--- Material provided Enclosed Below ---

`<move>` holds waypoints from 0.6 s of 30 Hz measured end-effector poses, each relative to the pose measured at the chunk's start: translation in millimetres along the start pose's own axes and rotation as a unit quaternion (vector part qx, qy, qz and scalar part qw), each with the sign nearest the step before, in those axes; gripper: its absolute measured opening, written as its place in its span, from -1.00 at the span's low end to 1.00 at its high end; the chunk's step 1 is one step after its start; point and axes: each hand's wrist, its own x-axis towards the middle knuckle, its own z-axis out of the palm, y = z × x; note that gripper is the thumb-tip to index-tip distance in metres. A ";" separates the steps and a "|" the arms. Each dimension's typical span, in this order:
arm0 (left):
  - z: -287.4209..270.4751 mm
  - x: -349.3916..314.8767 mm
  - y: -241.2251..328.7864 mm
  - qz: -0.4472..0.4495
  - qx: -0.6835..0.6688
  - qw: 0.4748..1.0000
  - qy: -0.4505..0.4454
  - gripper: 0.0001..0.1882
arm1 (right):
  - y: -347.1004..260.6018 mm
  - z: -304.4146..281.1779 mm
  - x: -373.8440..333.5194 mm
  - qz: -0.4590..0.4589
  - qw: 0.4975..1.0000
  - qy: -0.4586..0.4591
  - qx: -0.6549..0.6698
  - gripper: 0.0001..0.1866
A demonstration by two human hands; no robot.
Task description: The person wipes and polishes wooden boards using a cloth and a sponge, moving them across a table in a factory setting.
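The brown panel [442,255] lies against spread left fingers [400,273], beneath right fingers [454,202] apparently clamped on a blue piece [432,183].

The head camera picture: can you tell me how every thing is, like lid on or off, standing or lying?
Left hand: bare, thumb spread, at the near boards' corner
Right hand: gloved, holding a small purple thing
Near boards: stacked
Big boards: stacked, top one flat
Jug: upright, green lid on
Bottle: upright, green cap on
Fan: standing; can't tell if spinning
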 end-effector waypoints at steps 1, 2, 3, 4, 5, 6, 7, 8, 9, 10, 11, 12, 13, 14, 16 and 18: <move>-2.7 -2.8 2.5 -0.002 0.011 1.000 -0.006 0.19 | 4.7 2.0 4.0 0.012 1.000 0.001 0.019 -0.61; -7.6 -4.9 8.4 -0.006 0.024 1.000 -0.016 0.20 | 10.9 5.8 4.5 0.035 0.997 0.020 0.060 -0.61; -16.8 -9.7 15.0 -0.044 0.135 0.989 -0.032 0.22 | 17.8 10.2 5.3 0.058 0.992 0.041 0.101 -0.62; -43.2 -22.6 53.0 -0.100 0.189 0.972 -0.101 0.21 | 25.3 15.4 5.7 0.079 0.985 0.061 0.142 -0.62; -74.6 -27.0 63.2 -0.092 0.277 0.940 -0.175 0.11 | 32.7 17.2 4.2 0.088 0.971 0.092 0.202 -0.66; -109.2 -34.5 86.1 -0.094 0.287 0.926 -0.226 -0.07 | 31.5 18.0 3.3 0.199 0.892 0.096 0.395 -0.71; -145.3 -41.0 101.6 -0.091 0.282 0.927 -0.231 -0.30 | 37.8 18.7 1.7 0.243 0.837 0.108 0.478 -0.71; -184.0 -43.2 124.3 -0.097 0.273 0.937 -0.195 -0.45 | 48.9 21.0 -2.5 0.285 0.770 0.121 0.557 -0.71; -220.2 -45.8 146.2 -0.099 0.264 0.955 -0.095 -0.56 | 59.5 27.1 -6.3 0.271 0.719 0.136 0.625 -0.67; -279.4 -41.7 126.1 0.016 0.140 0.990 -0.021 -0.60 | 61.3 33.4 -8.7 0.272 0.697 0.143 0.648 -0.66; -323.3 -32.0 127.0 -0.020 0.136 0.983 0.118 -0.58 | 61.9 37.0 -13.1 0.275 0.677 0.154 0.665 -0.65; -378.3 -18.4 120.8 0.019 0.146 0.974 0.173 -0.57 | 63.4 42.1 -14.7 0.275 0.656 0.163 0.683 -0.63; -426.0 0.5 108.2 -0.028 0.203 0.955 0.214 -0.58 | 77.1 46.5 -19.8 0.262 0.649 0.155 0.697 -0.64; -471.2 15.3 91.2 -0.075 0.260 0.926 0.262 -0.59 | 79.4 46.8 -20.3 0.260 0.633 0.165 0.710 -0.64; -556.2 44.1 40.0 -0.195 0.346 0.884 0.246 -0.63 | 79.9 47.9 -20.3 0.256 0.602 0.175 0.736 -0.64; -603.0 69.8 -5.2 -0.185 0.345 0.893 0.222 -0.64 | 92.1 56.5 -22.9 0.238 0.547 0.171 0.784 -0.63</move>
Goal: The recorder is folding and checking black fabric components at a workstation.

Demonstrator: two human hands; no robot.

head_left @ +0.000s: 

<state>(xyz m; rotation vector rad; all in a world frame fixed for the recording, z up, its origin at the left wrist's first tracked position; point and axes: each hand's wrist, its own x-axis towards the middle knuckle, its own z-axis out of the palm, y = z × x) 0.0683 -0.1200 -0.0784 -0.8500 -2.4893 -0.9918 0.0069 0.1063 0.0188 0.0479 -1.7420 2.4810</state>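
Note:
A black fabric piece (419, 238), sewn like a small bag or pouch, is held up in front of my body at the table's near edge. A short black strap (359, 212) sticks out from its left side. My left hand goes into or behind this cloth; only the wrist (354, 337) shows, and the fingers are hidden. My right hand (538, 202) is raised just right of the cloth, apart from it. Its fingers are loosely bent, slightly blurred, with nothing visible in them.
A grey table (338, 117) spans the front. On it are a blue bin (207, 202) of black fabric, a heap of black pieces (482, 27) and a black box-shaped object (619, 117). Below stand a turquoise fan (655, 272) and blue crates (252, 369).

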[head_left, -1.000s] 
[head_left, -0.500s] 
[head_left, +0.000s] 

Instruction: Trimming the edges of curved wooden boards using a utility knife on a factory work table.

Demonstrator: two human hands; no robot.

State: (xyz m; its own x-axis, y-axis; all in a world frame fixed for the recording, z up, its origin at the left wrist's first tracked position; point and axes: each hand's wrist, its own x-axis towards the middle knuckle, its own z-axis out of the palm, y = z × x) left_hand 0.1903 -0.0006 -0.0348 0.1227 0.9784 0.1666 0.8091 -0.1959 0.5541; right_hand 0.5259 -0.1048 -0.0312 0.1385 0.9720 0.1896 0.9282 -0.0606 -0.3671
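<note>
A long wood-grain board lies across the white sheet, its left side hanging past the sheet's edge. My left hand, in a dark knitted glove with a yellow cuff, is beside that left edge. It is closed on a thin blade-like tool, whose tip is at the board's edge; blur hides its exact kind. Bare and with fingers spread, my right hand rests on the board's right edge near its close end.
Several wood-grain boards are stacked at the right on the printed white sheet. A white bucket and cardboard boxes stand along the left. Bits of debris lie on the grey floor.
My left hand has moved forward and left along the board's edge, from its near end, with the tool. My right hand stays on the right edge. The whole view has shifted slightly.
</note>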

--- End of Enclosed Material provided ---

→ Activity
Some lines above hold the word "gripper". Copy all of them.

→ Your response
`<move>` holds waypoints from 0.6 s of 30 Hz measured end-effector poses, each relative to the pose measured at the chunk's start: translation in millimetres along the start pose's own axes and rotation as a unit quaternion (vector part qx, qy, qz and scalar part qw), each with the sign nearest the step before, in those axes; gripper: its absolute measured opening, written as its place in its span, from -1.00 at the span's low end to 1.00 at its high end; the chunk's step 1 is one step after its start; point and axes: each hand's wrist, its own x-axis towards the middle knuckle, its own z-axis out of the palm, y = z × x; note that gripper is the thumb-tip to index-tip distance in metres. A ";" separates the steps and a "|" the arms. Each dimension's typical span, in this order:
  - gripper: 0.0001..0.1882
  - gripper: 0.0001..0.1866

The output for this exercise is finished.